Unbeknown to police, the guest in Room 7 had already left the hotel without checking out.

At 2.30pm that afternoon, he boarded Kenya Airways Flight 358 bound for Jeddah, through Khartoum. That was six hours before the explosion.

A passenger manifest later revealed details of his escape using a ticket booked by a Mrs Alksay. It was speculated that Alksay was the woman who visited him at the hotel.

It was later to be established that the terrorists were avenging Kenya’s assistance to the Israeli Defence Forces when they outsmarted PFLP terrorists in 1976.

On June 27 that year, terrorists belonging to PFLP and the German Revolutionary Cells had hijacked an Air France jet and forced it to land in Entebbe, Uganda. It had 248 people on board, many of them Israelis.

As the terrorists gave a string of demands, the Israelis decided to raid the airport, grab the hostages, kill the terrorists and take off. But there was a problem.

Israel is thousands of miles away. The Israelis needed a friendly nation as a base to plan the attack, gather intelligence, provide medical help for injured hostages or soldiers, and refuel their planes. That help was offered by Kenya.

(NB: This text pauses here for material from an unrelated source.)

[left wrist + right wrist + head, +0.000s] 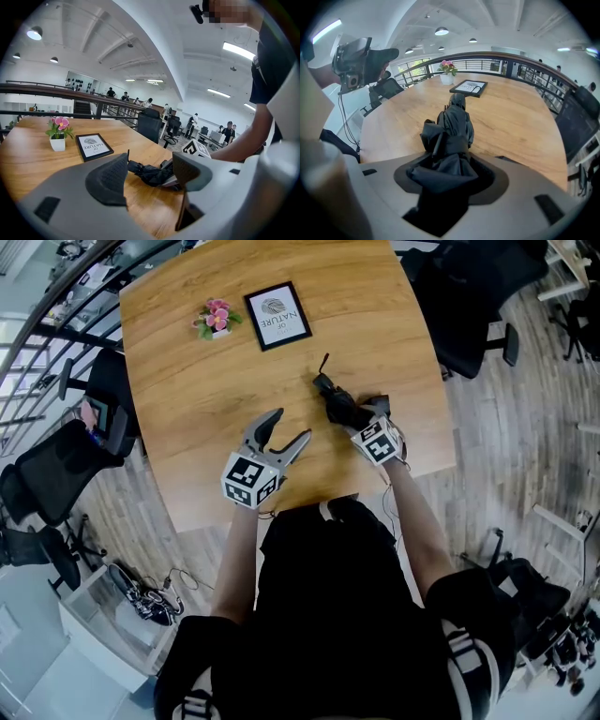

The lightning strike on Entebbe rescued the hostages, killed eight terrorists and destroyed Uganda’s fighter MIG jets on July 4. Israeli planes refueled in Nairobi after the successful rescue mission.

The Norfolk incident left the government embarrassed as it issued “tough” statements that it would not condone terrorism.

“Meanwhile, strict measures will be taken to further tighten security requirements and it is hoped that members of the public, including visitors, will understand and co-operate,” was all the government could say.